Up to and including the line that contains "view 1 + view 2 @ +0", reproduce every line exactly, beginning with the first line below.
-- DATA SHOWN follows --
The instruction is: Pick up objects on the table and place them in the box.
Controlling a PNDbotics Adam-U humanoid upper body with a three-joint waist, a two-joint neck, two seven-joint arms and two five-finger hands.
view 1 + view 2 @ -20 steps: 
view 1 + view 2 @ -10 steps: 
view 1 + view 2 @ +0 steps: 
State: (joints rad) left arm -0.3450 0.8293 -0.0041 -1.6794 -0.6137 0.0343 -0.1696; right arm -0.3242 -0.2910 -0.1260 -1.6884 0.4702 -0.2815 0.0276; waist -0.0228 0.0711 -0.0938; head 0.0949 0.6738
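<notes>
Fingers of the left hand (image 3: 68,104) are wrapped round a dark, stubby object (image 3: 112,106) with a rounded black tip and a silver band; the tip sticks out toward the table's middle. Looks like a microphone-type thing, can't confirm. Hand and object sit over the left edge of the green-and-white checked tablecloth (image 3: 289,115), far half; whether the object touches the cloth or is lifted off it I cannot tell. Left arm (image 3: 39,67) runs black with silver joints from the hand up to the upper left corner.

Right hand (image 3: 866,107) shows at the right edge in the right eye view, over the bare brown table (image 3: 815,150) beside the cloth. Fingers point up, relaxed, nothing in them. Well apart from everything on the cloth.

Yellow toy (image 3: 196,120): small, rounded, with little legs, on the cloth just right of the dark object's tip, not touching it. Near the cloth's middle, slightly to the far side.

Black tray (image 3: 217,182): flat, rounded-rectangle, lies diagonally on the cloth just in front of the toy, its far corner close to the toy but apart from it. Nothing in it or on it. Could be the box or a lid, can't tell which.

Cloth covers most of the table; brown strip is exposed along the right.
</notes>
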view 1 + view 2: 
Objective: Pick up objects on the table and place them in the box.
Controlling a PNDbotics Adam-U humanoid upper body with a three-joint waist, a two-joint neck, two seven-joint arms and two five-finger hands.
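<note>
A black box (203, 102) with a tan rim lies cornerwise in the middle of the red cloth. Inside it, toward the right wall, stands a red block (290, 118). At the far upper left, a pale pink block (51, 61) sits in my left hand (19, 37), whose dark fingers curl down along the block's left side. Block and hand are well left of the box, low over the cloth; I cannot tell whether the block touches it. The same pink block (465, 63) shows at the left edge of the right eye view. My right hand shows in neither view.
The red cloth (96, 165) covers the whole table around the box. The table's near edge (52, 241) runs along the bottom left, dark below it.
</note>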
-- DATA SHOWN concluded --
ANSWER BELOW ->
The instruction is: Pick up objects on the table and place them in the box.
Controlling a PNDbotics Adam-U humanoid upper body with a three-joint waist, a two-joint neck, two seven-joint arms and two five-finger hands.
view 1 + view 2 @ -20 steps: 
view 1 + view 2 @ -10 steps: 
view 1 + view 2 @ +0 steps: 

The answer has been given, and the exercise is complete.